Please give every line below again exactly, but not its pictures.
▶
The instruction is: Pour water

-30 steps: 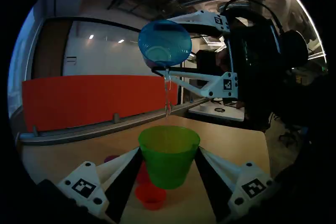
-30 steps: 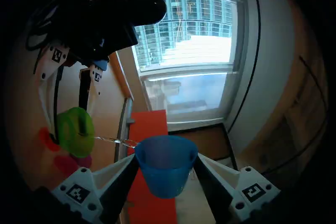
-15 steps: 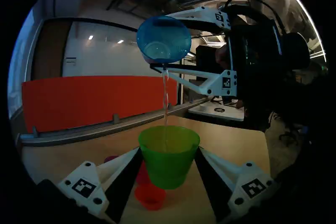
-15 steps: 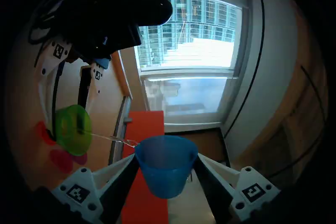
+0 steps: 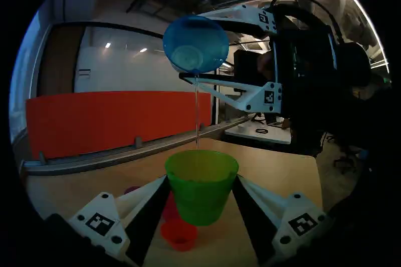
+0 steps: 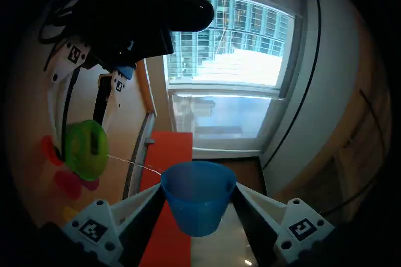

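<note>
Your left gripper (image 5: 200,181) pinched the green cup (image 5: 202,192) upright between both fingers, over the table (image 5: 280,167). Your right gripper (image 6: 198,189) clamped the blue cup (image 6: 198,204), tipped above it; a thin water stream (image 5: 196,116) fell in.

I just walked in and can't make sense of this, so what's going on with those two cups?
A person is pouring water from one cup to another with two handheld claws. The right claw holds a blue plastic cup tipped over, high up. A thin stream of water runs from its rim into an upright green plastic cup gripped by the left claw. The green cup is held over a wooden table, where a small red cup stands.
</note>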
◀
— Answer box —
The instruction is: Pour water

-30 steps: 
-30 steps: 
-15 steps: 
-15 steps: 
+0 steps: 
+0 steps: 

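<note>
Your left gripper (image 5: 200,181) pinched the green cup (image 5: 202,192) upright between both fingers, over the table (image 5: 280,167). Your right gripper (image 6: 198,189) clamped the blue cup (image 6: 198,204), tipped above it; a thin water stream (image 5: 196,116) fell in.

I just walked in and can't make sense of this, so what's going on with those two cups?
A person is pouring water from one cup to another with two handheld claws. The right claw holds a blue plastic cup tipped over, high up. A thin stream of water runs from its rim into an upright green plastic cup gripped by the left claw. The green cup is held over a wooden table, where a small red cup stands.
</note>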

The answer is complete.